* **ABOUT THIS TASK**
All the lines below should appear again unchanged, though their pictures should not.

* **SUPPLIED DATA**
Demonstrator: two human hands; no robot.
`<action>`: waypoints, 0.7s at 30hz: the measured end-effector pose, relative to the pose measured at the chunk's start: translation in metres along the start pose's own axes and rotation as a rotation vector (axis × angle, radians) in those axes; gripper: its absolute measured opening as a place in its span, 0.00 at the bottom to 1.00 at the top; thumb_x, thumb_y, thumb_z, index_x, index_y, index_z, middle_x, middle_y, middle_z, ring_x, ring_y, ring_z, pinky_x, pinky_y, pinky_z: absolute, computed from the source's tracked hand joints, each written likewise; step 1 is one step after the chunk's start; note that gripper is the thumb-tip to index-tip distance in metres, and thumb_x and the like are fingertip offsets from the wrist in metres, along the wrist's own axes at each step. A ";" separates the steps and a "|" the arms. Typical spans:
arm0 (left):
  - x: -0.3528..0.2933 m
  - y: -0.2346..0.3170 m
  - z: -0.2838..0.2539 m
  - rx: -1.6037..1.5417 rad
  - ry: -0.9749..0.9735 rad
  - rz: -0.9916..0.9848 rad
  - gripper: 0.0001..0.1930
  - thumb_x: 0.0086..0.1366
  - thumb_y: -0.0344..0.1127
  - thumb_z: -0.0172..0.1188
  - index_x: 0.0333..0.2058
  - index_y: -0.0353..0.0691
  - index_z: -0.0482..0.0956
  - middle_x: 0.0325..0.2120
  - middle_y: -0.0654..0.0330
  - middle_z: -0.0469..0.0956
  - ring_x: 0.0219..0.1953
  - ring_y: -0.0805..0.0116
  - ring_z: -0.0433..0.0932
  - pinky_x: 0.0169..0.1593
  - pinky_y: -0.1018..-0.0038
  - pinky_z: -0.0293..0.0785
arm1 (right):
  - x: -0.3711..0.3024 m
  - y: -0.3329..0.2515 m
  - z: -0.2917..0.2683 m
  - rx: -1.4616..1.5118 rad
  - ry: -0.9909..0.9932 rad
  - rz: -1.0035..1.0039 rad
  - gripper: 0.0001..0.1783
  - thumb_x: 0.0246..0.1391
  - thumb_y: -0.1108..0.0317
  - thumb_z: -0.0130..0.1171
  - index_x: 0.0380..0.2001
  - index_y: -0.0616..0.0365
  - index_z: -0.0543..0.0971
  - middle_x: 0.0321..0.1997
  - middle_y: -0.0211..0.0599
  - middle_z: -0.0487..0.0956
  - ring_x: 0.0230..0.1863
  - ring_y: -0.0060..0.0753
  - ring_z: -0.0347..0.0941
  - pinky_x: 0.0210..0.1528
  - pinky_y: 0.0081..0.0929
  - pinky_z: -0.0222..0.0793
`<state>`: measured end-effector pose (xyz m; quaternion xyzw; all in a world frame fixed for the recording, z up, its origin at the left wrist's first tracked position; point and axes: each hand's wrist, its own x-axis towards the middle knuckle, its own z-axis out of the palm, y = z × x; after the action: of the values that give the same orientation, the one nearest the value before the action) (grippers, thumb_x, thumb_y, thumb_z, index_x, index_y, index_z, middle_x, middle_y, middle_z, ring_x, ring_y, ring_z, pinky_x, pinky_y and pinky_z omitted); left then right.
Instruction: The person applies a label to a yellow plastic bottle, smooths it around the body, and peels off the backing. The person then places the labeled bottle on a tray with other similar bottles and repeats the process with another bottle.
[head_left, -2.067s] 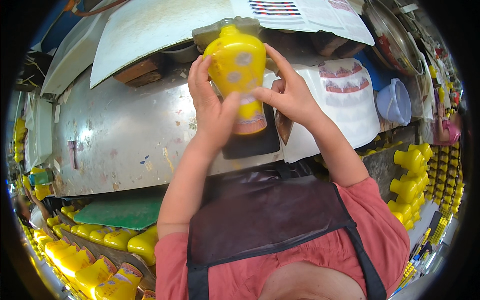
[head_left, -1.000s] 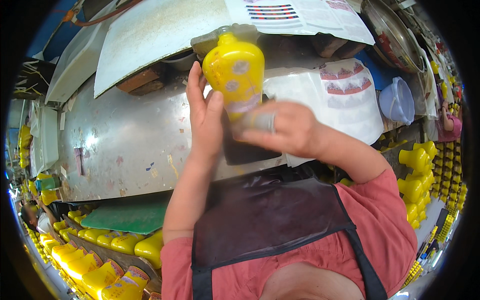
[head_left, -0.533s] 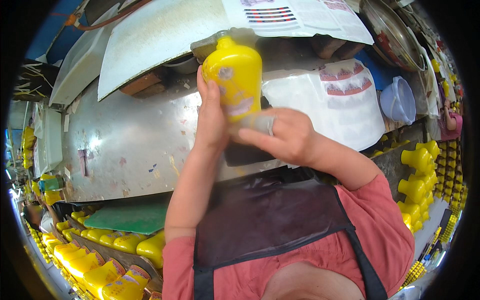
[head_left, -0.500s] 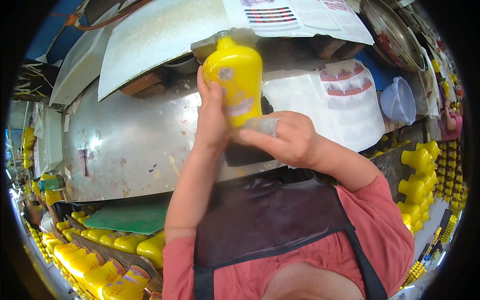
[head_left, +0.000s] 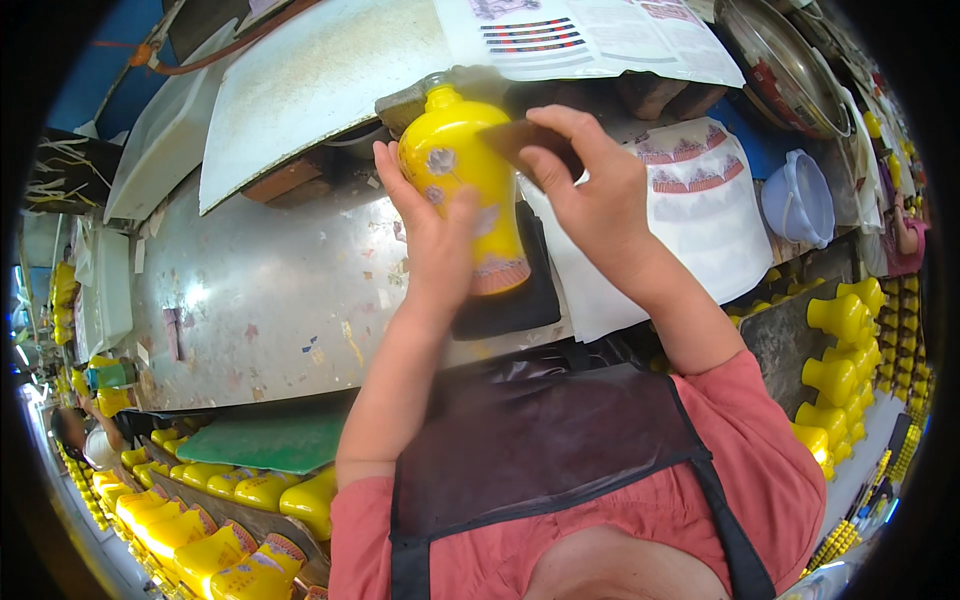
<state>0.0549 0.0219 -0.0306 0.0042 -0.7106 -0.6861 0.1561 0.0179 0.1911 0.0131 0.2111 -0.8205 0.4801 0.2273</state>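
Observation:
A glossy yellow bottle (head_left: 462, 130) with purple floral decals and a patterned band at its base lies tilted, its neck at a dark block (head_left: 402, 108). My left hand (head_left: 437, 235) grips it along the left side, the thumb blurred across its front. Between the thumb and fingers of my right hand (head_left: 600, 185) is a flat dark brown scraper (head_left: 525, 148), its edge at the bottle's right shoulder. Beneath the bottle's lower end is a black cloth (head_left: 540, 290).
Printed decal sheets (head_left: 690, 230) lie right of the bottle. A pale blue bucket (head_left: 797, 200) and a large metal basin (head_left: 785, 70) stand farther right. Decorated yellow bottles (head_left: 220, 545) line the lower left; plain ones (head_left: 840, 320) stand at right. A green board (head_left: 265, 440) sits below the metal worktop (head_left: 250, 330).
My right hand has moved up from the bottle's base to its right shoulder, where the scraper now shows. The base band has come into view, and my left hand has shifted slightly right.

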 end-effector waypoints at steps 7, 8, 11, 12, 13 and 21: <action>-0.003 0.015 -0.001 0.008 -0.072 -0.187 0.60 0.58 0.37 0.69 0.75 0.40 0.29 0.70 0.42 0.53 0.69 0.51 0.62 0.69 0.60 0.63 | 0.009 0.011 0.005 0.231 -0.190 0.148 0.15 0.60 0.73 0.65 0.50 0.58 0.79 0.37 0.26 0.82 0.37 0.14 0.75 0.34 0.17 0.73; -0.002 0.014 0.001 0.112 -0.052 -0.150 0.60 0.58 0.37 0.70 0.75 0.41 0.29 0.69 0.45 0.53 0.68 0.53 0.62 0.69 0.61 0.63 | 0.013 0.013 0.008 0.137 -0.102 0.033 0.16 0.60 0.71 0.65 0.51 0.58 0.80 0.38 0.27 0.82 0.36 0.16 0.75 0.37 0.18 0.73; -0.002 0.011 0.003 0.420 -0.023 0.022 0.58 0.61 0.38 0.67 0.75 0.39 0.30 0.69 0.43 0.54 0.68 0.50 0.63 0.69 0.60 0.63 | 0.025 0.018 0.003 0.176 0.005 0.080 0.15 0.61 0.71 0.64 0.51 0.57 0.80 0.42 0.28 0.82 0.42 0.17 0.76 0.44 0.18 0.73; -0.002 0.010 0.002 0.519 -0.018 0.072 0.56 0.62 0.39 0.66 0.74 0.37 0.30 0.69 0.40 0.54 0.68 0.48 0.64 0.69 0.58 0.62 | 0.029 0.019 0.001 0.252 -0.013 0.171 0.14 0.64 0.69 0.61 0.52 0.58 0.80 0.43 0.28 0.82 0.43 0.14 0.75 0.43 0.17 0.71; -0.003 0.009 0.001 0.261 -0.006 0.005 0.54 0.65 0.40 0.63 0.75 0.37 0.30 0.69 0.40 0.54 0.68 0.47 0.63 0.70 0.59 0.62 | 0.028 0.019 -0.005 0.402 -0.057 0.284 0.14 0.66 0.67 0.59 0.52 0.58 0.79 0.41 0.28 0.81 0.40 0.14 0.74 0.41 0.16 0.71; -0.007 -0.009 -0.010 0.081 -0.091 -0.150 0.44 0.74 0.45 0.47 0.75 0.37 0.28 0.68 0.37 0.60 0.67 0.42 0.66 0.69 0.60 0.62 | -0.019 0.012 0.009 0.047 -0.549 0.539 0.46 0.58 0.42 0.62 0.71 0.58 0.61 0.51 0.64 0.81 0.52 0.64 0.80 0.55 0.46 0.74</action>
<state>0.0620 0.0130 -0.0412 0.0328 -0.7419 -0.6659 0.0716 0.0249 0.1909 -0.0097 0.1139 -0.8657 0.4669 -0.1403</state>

* **EXERCISE ANSWER**
Demonstrator: two human hands; no robot.
`<action>`: waypoints, 0.7s at 30hz: the measured end-effector pose, relative to the pose measured at the chunk's start: translation in metres along the start pose's own axes and rotation as a rotation vector (axis × angle, radians) in those axes; gripper: its absolute measured opening as a place in its span, 0.00 at the bottom to 1.00 at the top; thumb_x, thumb_y, thumb_z, index_x, index_y, index_z, middle_x, middle_y, middle_z, ring_x, ring_y, ring_z, pinky_x, pinky_y, pinky_z: absolute, computed from the source's tracked hand joints, each written likewise; step 1 is one step after the chunk's start; note that gripper is the thumb-tip to index-tip distance in metres, and thumb_x and the like are fingertip offsets from the wrist in metres, along the wrist's own axes at each step. A ";" separates the steps and a "|" the arms. Typical spans:
arm0 (left):
  - x: -0.3528..0.2933 m
  - y: -0.2346..0.3170 m
  - z: -0.2838..0.2539 m
  - rx: -1.6037..1.5417 rad
  - ry: -0.9749..0.9735 rad
  - rz: -0.9916..0.9848 rad
  - gripper: 0.0001..0.1930
  - thumb_x: 0.0086..0.1366
  - thumb_y: -0.0344..0.1127
  - thumb_z: -0.0172..0.1188
  - index_x: 0.0333..0.2058
  - index_y: -0.0353..0.0691
  - index_z: -0.0482..0.0956
  - middle_x: 0.0325..0.2120
  - middle_y: -0.0654..0.0330
  - middle_z: -0.0469..0.0956
  - ring_x: 0.0219..0.1953
  - ring_y: -0.0805..0.0116
  - ring_z: -0.0433..0.0932
  - pinky_x: 0.0169..0.1593
  - pinky_y: -0.1018..-0.0038
  - pinky_z: -0.0293..0.0785
arm1 (right):
  - x: -0.3711..0.3024 m
  - y: -0.3329..0.2515 m
  - z: -0.2917..0.2683 m
  - rx: -1.4616..1.5118 rad
  - ry: -0.9909..0.9932 rad
  - rz: -1.0035..1.0039 rad
  - gripper: 0.0001..0.1783
  - thumb_x: 0.0246..0.1391
  - thumb_y: -0.1108..0.0317
  - thumb_z: -0.0130..0.1171
  - index_x: 0.0380..0.2001
  - index_y: -0.0616..0.0365
  - index_z: -0.0543..0.0971
  - middle_x: 0.0321..0.1997
  - middle_y: -0.0211..0.0599
  - middle_z: -0.0487..0.0956
  - ring_x: 0.0230..0.1863
  - ring_y: -0.0060..0.0753
  - ring_z: -0.0347..0.0941
  - pinky_x: 0.0210..0.1528
  - pinky_y: 0.0081..0.0929
  - pinky_z: -0.0222..0.0793
`<state>`: measured end-effector pose (xyz m; quaternion xyzw; all in a world frame fixed for the recording, z up, its origin at the left wrist's first tracked position; point and axes: each hand's wrist, its own x-axis towards the middle knuckle, its own z-axis out of the palm, y = z × x; after the action: of the values that give the same orientation, the one nearest the value before the action) (grippers, thumb_x, thumb_y, thumb_z, index_x, index_y, index_z, middle_x, middle_y, middle_z, ring_x, ring_y, ring_z, pinky_x, pinky_y and pinky_z omitted); left then right.
Instruction: The person applies a label to a yellow plastic bottle, smooths it around the body, and peels off the backing. The person then places the labeled bottle on a tray with other similar bottles and repeats the process with another bottle.
[head_left, -2.067s] 
[head_left, -1.000s] 
[head_left, -0.533s] 
[head_left, -0.500s] 
[head_left, +0.000s] 
<state>0.0549 0.0219 -0.0306 0.0042 -0.7106 -0.6861 0.1561 0.0179 0.1911 0.0131 0.2111 -0.8205 0.4801 0.2273</state>
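Observation:
A glossy yellow bottle (head_left: 462, 130) with purple floral decals and a patterned band at its base lies tilted, its neck at a dark block (head_left: 402, 108). My left hand (head_left: 437, 235) grips it along the left side, the thumb blurred across its front. Between the thumb and fingers of my right hand (head_left: 600, 185) is a flat dark brown scraper (head_left: 525, 148), its edge at the bottle's right shoulder. Beneath the bottle's lower end is a black cloth (head_left: 540, 290).
Printed decal sheets (head_left: 690, 230) lie right of the bottle. A pale blue bucket (head_left: 797, 200) and a large metal basin (head_left: 785, 70) stand farther right. Decorated yellow bottles (head_left: 220, 545) line the lower left; plain ones (head_left: 840, 320) stand at right. A green board (head_left: 265, 440) sits below the metal worktop (head_left: 250, 330).
My right hand has moved up from the bottle's base to its right shoulder, where the scraper now shows. The base band has come into view, and my left hand has shifted slightly right.
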
 end-effector waypoints at steps 7, 8, 11, 12, 13 and 21: <action>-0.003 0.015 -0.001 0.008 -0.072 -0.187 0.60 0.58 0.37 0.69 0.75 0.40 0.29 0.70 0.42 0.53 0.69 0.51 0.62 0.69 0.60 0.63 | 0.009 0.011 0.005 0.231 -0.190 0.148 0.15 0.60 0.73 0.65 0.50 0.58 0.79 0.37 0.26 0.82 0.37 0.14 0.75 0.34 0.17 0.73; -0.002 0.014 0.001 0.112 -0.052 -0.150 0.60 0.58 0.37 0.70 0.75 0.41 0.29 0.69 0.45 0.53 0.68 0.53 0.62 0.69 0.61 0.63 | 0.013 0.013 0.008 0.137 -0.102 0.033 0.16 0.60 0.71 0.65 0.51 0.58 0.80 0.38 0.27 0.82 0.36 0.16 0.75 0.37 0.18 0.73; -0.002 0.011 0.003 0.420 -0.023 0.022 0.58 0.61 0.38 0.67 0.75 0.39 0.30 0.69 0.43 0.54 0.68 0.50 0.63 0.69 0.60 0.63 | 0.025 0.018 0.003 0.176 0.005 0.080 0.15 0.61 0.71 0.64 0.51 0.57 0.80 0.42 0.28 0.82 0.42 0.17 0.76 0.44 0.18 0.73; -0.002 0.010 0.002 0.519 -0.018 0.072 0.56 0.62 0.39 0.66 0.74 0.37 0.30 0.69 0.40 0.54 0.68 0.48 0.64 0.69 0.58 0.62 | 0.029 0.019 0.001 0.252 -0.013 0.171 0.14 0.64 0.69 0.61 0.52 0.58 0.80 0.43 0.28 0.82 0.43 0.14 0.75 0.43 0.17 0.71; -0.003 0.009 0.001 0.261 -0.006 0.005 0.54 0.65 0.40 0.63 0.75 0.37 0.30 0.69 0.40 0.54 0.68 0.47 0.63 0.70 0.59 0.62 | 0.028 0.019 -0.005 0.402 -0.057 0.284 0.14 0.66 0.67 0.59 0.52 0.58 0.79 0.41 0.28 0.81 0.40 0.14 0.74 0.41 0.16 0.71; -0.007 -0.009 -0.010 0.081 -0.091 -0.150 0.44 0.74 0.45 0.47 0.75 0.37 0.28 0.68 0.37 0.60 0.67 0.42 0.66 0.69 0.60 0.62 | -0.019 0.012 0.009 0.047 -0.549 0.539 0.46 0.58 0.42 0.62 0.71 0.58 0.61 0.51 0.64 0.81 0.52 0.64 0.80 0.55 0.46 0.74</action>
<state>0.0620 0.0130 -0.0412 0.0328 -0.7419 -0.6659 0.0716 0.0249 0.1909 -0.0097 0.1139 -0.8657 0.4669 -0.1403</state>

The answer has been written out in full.